◆ SUPPLIED MATERIAL ◆
....
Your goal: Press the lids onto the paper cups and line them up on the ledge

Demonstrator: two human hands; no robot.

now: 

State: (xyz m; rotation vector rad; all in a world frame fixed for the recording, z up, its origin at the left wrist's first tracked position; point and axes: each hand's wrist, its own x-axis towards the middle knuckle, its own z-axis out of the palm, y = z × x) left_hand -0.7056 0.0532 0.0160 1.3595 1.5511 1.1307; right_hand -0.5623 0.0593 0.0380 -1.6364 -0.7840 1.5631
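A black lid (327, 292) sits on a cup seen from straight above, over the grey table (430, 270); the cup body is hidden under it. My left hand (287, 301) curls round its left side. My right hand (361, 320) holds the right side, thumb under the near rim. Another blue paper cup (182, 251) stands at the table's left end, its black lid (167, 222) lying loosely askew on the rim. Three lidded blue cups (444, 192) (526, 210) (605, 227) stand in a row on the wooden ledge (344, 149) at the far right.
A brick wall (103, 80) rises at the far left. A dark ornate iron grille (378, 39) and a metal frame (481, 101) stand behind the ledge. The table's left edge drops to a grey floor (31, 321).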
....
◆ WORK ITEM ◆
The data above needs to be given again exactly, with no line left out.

◆ SOLUTION BELOW ◆
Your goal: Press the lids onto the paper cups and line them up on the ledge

Demonstrator: two human hands; no robot.

now: 

State: (xyz m; rotation vector rad; all in a world frame fixed for the recording, z up, its origin at the left wrist's first tracked position; point and axes: each hand's wrist, its own x-axis towards the middle knuckle, its own z-axis out of the palm, y = z × x) left_hand -0.7056 0.0532 0.0160 1.3595 1.5511 1.1307; right_hand -0.5623 0.0593 0.0380 -1.6364 -0.7840 1.5631
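A black lid (327, 292) sits on a cup seen from straight above, over the grey table (430, 270); the cup body is hidden under it. My left hand (287, 301) curls round its left side. My right hand (361, 320) holds the right side, thumb under the near rim. Another blue paper cup (182, 251) stands at the table's left end, its black lid (167, 222) lying loosely askew on the rim. Three lidded blue cups (444, 192) (526, 210) (605, 227) stand in a row on the wooden ledge (344, 149) at the far right.
A brick wall (103, 80) rises at the far left. A dark ornate iron grille (378, 39) and a metal frame (481, 101) stand behind the ledge. The table's left edge drops to a grey floor (31, 321).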

No more output is given for this exercise.